== INSTRUCTIONS TO FOLLOW ==
Restate every line below word for word, but drop each picture.

== DATASET EXTRACT ==
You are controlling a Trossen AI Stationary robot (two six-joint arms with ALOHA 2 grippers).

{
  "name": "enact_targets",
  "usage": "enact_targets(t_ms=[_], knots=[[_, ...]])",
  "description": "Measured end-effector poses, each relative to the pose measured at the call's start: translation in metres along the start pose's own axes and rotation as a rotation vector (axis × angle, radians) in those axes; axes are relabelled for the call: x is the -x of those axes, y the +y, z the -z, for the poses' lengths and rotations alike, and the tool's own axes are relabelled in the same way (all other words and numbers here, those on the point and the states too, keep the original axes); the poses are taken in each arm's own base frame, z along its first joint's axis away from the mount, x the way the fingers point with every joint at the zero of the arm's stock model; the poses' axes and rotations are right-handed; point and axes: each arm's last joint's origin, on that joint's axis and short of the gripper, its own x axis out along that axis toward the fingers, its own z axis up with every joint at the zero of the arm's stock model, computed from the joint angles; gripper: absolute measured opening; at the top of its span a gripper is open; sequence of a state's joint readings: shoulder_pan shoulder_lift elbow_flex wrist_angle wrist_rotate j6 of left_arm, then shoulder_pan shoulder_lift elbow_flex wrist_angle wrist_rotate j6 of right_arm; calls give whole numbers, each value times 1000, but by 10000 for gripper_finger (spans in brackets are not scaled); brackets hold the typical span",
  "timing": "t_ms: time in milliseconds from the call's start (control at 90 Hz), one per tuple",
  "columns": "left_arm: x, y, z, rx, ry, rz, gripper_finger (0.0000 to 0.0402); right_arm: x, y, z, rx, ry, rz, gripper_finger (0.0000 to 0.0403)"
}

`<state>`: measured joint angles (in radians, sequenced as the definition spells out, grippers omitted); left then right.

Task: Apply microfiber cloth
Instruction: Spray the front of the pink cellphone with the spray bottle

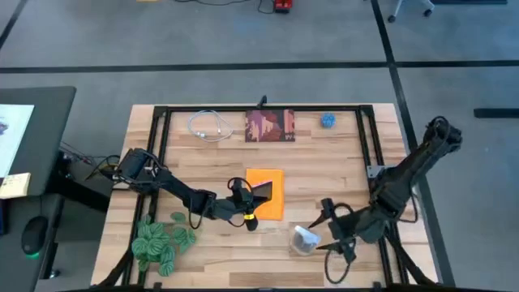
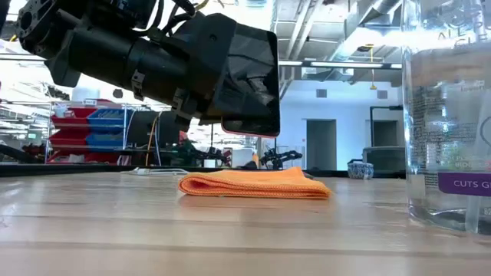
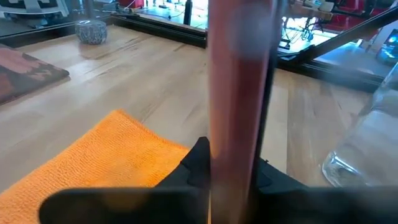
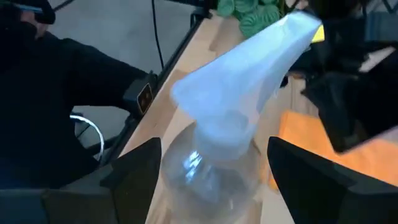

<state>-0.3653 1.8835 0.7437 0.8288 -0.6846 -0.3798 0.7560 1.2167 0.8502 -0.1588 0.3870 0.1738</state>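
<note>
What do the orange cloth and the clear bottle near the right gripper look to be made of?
The orange cloth looks like soft, matte woven or knit fabric: fine ribbed texture in the left wrist view, folded layers with rounded edges. The spray bottle looks like clear glossy plastic, see-through with highlights; its nozzle head is whitish and opaque. Plastic is likely, not certain.

1 cloth [image 1: 266,195], 1 phone [image 1: 263,191], 1 bottle [image 1: 305,240], 2 grippers [image 1: 246,207]

Open bench [image 1: 340,162] lies between the microfiber cloth [image 1: 265,193] and the far items; a clear spray bottle [image 1: 305,240] obstructs the near-right side, a plant [image 1: 160,240] the near-left.
</note>
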Motion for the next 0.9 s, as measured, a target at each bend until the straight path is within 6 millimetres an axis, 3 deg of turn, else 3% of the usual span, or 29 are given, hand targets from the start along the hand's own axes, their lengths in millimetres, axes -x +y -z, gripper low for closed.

== SOLUTION BELOW ==
You are controlling a Trossen AI Stationary robot (two six-joint arms with ALOHA 2 grippers).

{
  "name": "enact_targets",
  "usage": "enact_targets(t_ms=[_], knots=[[_, ...]])",
  "description": "Measured end-effector poses, each relative to the pose measured at the call's start: translation in metres along the start pose's own axes and rotation as a rotation vector (axis × angle, radians) in those axes; axes are relabelled for the call: x is the -x of those axes, y the +y, z the -z, for the poses' lengths and rotations alike, and the tool's own axes are relabelled in the same way (all other words and numbers here, those on the point and the states too, keep the original axes); the poses are taken in each arm's own base frame, z along its first joint's axis away from the mount, x the way the fingers point with every joint at the zero of the arm's stock model; the poses' axes and rotations are right-handed; point and axes: each arm's last joint's origin, on that joint's axis and short of the gripper, its own x axis out along that axis toward the fingers, its own z axis up with every joint at the zero of the arm's stock model, computed from the joint angles; gripper: absolute measured opening; at the top of its span a gripper is open; sequence of a state's joint readings: shoulder_pan shoulder_lift elbow_flex wrist_angle wrist_rotate j6 of left_arm, then shoulder_pan shoulder_lift elbow_flex wrist_angle wrist_rotate j6 of right_arm; calls give whole numbers, each value times 1000, but by 10000 for gripper_finger (spans in brackets are not scaled); brackets hold the typical span",
  "timing": "t_ms: time in milliseconds from the call's start (control at 90 Hz), one per tuple",
  "columns": "left_arm: x, y, z, rx, ry, rz, gripper_finger (0.0000 to 0.0402); right_arm: x, y, z, rx, ry, rz, gripper_finger (0.0000 to 0.0403)"
}

`<state>`: measured joint angles (in radians, sequenced as the definition spells out, grippers omitted); left then right.

Task: Apply microfiber cloth
Instruction: Spray the front of the pink cellphone with the spray bottle


<state>-0.3653 1.8835 0.7437 0.8288 -0.6846 -0.3798 0.7560 1.2167 0.8502 -0.1588 0.3870 0.1738</state>
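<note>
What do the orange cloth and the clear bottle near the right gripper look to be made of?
The orange cloth looks like soft, matte woven or knit fabric: fine ribbed texture in the left wrist view, folded layers with rounded edges. The spray bottle looks like clear glossy plastic, see-through with highlights; its nozzle head is whitish and opaque. Plastic is likely, not certain.

1 cloth [image 1: 266,195], 1 phone [image 1: 263,191], 1 bottle [image 1: 305,240], 2 grippers [image 1: 246,207]

Open bench [image 1: 340,162] lies between the microfiber cloth [image 1: 265,193] and the far items; a clear spray bottle [image 1: 305,240] obstructs the near-right side, a plant [image 1: 160,240] the near-left.
</note>
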Motion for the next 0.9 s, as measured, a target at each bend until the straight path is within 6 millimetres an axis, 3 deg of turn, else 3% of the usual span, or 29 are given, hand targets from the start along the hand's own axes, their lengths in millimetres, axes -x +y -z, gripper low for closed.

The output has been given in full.